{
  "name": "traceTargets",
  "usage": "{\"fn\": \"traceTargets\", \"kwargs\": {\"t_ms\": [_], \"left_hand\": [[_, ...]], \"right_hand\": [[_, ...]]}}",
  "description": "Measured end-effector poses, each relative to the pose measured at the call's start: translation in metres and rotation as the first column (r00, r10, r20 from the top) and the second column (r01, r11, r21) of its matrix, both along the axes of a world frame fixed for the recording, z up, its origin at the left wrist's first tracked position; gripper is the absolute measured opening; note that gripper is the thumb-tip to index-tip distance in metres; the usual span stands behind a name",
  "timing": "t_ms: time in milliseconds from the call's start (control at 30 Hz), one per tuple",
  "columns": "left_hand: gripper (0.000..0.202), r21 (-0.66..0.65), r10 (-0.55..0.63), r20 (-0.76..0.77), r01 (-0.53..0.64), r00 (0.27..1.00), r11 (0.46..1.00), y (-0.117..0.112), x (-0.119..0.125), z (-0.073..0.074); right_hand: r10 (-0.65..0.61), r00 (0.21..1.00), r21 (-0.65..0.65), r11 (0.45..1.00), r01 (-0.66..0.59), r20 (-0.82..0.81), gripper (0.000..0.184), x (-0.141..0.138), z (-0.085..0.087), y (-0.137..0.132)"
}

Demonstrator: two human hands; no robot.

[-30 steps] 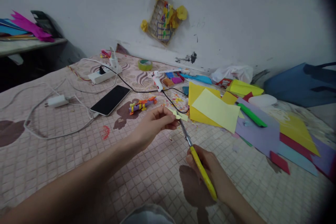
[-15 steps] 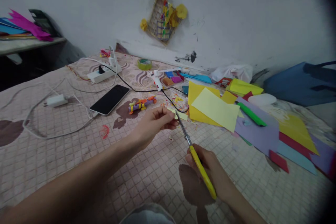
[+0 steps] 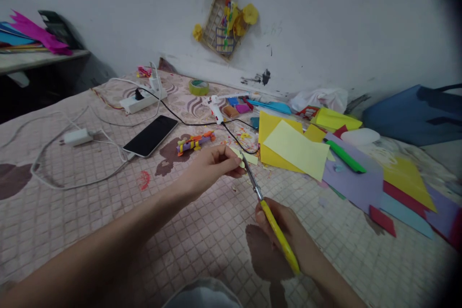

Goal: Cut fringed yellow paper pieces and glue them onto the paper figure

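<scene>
My left hand (image 3: 212,166) pinches a small pale yellow paper piece (image 3: 245,158) just above the patterned sheet. My right hand (image 3: 288,231) is closed round the yellow handles of a pair of scissors (image 3: 269,211). The metal blades point up and left, and their tips meet the paper piece beside my left fingertips. A small rolled craft figure (image 3: 195,143) of purple and orange paper lies just beyond my left hand.
Yellow paper sheets (image 3: 288,147) and a green marker (image 3: 344,156) lie to the right among purple, red and blue sheets (image 3: 361,183). A phone (image 3: 150,136), a power strip (image 3: 142,101) with cables, a glue gun (image 3: 216,108) and a tape roll (image 3: 199,87) lie further back. A blue bag (image 3: 415,113) stands far right.
The scissor blades have slid further left into the paper piece, closer to my left fingertips. Both hands stay almost where they were.
</scene>
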State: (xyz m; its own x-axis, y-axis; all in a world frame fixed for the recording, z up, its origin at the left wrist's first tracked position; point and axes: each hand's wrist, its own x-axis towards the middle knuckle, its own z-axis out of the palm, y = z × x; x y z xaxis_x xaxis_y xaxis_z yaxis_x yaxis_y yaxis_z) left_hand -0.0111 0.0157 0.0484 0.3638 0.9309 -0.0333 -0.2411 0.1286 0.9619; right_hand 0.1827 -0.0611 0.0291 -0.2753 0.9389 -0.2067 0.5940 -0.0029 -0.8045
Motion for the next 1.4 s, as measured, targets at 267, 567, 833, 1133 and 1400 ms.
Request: {"fn": "traceTargets", "kwargs": {"t_ms": [267, 567, 833, 1133, 1400], "left_hand": [[0.013, -0.023, -0.013, 0.031, 0.014, 0.999, 1.0, -0.002, 0.002, -0.001], [0.014, -0.001, -0.025, 0.028, 0.025, 0.999, 1.0, 0.0, 0.0, -0.005], [0.014, 0.004, -0.07, -0.01, 0.07, 0.998, 0.998, 0.002, -0.005, 0.007], [0.014, -0.004, -0.212, -0.057, 0.212, 0.976, 0.977, 0.013, -0.02, 0.006], [0.014, 0.006, -0.204, -0.112, 0.206, 0.972, 0.979, 0.016, -0.022, 0.006]], "right_hand": [[-0.018, 0.999, -0.007, 1.0, 0.017, -0.048, 0.035, -0.003, 0.002, 0.001], [-0.034, 0.997, -0.06, 0.998, 0.03, -0.064, 0.032, 0.001, -0.002, -0.001], [-0.031, 0.998, -0.015, 0.999, 0.03, -0.053, 0.031, -0.002, 0.005, 0.001], [-0.004, 0.997, -0.029, 1.0, 0.001, -0.074, 0.024, 0.002, 0.007, 0.001], [-0.016, 0.999, -0.019, 1.0, 0.016, -0.046, 0.026, 0.004, 0.005, 0.003]]}}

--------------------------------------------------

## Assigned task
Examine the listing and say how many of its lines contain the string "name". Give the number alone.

## Reply
2